5) There is a general need to better define the processing model and
the embodied data flow.  For example, the draft isn't clear on the
relationship between the message parsers and the rule processor.



Script Model
------------

The Script Model is an extension of the Rule Model.  In this case,
a (possibly special purpose) scripting language replaces the simple
rule language, and each application is an executable script rather
than the simple awk-like rules in a RM.  Other high-level concepts
remain the same.

I have not yet given this processing model sufficient thought, but
here are some random observations.

1) The requirement for a full interpreter will impact performance.
2) The scripting language is likely to increase the difficulty of
integrating multiple applications.
3) It is not immediately obvious how difficult it will be to map
this on to a well-defined message flow lifecycle, which I believe
is important as discussed above.
4) This may actually be isomorphic to the Rule Model with script
code embedded in proxylets.


Streams Model
-------------

The Streams Model is conceptually similar to the UNIX SVR4 STREAMS
facility.  To facilitate the description, I'll make the following
definitions:

transform module (TM) - an executable module that sits in the message
data flow and performs transformations of messages.

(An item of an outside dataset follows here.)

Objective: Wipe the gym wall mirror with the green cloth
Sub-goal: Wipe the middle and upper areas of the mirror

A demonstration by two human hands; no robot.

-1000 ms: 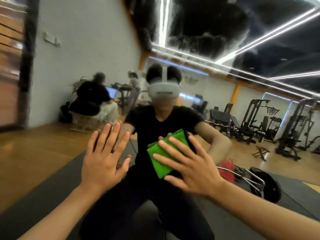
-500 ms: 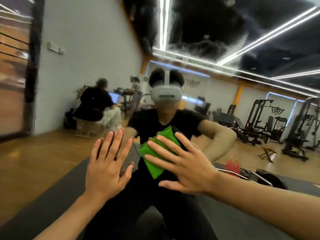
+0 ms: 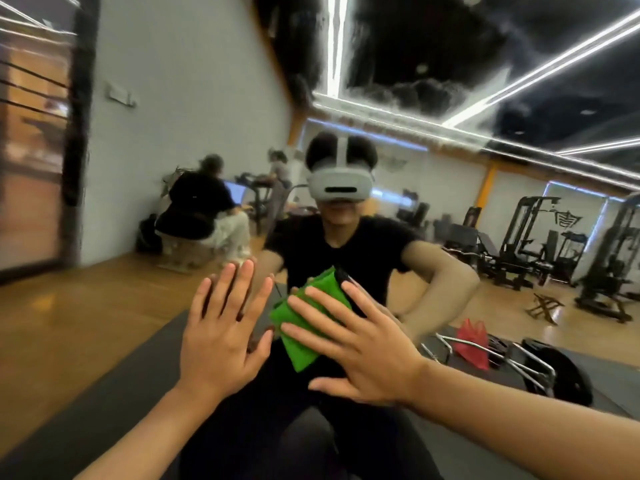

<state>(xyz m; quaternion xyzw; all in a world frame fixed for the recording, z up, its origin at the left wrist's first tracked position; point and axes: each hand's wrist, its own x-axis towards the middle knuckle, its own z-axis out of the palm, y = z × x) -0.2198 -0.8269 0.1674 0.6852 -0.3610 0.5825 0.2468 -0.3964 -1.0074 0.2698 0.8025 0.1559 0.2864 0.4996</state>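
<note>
Where right hand (image 3: 367, 348) presses, green cloth (image 3: 298, 352) lies half hidden.

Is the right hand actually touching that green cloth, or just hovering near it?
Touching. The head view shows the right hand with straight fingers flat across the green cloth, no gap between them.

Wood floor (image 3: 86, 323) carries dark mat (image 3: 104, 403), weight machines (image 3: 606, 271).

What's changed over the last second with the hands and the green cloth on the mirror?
The right hand slid the green cloth leftward across the mirror, narrowing the gap to the left hand. Nothing was taken hold of or let go. The left hand stayed flat on the glass, and the right kept pressing the cloth with straight fingers.
</note>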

utility module (UM) - an executable module that provides utility
functions callable from TMs and UMs.

This processing model works as follows.  Messages representing user
agent requests only or user agent requests and content server replies
flow through TMs.  The TMs can modify the request data, generate reply
data, or modify reply data, as appropriate.  Each TM operates in
exactly one phase of the message flow lifecycle.  TMs can call functions
in UMs.  TMs can register interest in only seeing messages that
meet certain criteria, in a manner similar to, but perhaps less
fine-grained than, the pattern matching in the Rule Model.

We'll define an application to be a collection of TMs and optionally UMs
that implement a logical service.  We'll define an extension library to
be a collection of UMs that provide utility functions to applications.

In the Streams Model, an application executes in a given security
context,
modifying messages and calling utility library functions.  The security
issues here are completely analogous to those discussed for the Rule
Model
with shared proxylets.


Here are a few random observations on this processing model.

1) All interesting system behavior can be defined in terms of TMs and
UMs.
There is no meaningful separation of base caching proxy and PSEE,
in contrast to the the Rule and Script Models.

2) The use of a fine-grained message lifecycle is very natural in
this model.  It may be less so in the Rule and Script Models.

3) Introducing requests into the system to implement prefetching
applications, etc., as discussed earlier, can be done in a very
natural fashion with this model.  It may be less so in the Rule and
Script Models.